RECORDED INFORMATION below:
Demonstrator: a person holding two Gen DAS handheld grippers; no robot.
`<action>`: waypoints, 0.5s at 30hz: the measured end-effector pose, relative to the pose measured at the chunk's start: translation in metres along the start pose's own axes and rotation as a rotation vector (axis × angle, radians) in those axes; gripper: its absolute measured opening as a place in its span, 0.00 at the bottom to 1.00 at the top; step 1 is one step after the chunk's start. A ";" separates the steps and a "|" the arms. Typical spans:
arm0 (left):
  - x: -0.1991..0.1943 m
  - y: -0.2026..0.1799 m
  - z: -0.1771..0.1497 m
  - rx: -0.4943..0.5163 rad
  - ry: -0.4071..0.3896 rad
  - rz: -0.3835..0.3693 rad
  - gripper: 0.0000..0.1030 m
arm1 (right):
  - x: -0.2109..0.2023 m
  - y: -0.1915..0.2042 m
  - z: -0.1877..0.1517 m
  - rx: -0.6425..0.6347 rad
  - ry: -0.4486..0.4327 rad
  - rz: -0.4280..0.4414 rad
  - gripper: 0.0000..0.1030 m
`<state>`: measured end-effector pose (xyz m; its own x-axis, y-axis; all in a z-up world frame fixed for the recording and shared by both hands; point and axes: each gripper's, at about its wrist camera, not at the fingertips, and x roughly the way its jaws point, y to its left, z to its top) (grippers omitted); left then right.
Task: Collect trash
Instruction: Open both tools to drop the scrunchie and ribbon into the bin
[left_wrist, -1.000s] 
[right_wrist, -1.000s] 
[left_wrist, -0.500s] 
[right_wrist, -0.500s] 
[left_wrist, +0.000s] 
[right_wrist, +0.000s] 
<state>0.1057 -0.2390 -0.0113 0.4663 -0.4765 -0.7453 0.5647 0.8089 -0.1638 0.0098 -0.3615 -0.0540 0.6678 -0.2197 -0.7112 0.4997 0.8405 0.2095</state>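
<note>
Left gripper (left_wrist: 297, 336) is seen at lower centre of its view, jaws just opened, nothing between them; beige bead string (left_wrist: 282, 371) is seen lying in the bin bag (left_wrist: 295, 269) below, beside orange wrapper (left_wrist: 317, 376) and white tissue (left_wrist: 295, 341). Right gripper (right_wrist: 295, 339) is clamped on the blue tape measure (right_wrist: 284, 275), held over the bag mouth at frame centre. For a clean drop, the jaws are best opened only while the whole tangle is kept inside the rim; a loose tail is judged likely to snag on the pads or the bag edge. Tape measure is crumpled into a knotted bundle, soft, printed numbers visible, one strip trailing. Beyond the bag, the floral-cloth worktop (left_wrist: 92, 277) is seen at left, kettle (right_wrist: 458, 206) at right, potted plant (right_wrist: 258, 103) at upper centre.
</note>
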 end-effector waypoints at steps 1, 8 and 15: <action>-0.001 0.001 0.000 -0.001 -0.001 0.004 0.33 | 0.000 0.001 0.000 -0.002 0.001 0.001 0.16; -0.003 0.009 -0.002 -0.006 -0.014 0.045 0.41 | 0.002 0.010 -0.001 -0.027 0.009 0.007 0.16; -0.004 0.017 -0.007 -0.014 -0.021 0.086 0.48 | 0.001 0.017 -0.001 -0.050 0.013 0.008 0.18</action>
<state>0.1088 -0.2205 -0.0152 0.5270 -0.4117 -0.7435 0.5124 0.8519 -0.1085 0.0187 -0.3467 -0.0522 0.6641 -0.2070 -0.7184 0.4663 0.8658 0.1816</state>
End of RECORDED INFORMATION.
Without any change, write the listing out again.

[SOLUTION FOR THIS PROBLEM]
Demonstrator: a person holding two Gen DAS handheld grippers; no robot.
`<action>`: waypoints, 0.5s at 30hz: the measured end-effector pose, relative to the pose measured at the chunk's start: translation in metres along the start pose's own axes and rotation as a rotation vector (axis × angle, radians) in those axes; gripper: its absolute measured opening as a place in its span, 0.00 at the bottom to 1.00 at the top; step 1 is one step after the chunk's start. A ";" separates the steps and a "|" the arms. Typical spans:
arm0 (left):
  - x: -0.1991..0.1943 m
  - y: -0.2026..0.1799 m
  - z: -0.1771..0.1497 m
  - rx: -0.4943..0.5163 rad
  - ry: -0.4071..0.3896 rad
  - rz: -0.3835..0.3693 rad
  - gripper: 0.0000..0.1030 m
arm1 (right):
  - x: -0.2109..0.2023 m
  - y: -0.1915..0.2042 m
  - z: -0.1877..0.1517 m
  - rx: -0.6425..0.6347 rad
  - ry: -0.4486..0.4327 rad
  - rz: -0.4280..0.4414 rad
  - gripper: 0.0000..0.1030 m
`<state>`: measured end-effector pose (xyz m; its own x-axis, y-axis; all in a z-up world frame fixed for the recording and shared by both hands; point and axes: each gripper's, at about its wrist camera, not at the fingertips, and x roughly the way its jaws point, y to its left, z to its top) (grippers omitted); left then right.
Task: Collect trash
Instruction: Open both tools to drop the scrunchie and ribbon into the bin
[left_wrist, -1.000s] 
[right_wrist, -1.000s] 
[left_wrist, -0.500s] 
[right_wrist, -0.500s] 
[left_wrist, +0.000s] 
[right_wrist, +0.000s] 
<state>0.1057 -0.2390 -0.0113 0.4663 -0.4765 -0.7453 0.5647 0.8089 -0.1638 0.0098 -0.3615 -0.0540 0.6678 -0.2197 -0.7112 0.4997 0.8405 0.2095</state>
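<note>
Left gripper (left_wrist: 297, 336) is seen at lower centre of its view, jaws just opened, nothing between them; beige bead string (left_wrist: 282, 371) is seen lying in the bin bag (left_wrist: 295, 269) below, beside orange wrapper (left_wrist: 317, 376) and white tissue (left_wrist: 295, 341). Right gripper (right_wrist: 295, 339) is clamped on the blue tape measure (right_wrist: 284, 275), held over the bag mouth at frame centre. For a clean drop, the jaws are best opened only while the whole tangle is kept inside the rim; a loose tail is judged likely to snag on the pads or the bag edge. Tape measure is crumpled into a knotted bundle, soft, printed numbers visible, one strip trailing. Beyond the bag, the floral-cloth worktop (left_wrist: 92, 277) is seen at left, kettle (right_wrist: 458, 206) at right, potted plant (right_wrist: 258, 103) at upper centre.
</note>
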 end-effector waypoints at steps 1, 8 and 15: <action>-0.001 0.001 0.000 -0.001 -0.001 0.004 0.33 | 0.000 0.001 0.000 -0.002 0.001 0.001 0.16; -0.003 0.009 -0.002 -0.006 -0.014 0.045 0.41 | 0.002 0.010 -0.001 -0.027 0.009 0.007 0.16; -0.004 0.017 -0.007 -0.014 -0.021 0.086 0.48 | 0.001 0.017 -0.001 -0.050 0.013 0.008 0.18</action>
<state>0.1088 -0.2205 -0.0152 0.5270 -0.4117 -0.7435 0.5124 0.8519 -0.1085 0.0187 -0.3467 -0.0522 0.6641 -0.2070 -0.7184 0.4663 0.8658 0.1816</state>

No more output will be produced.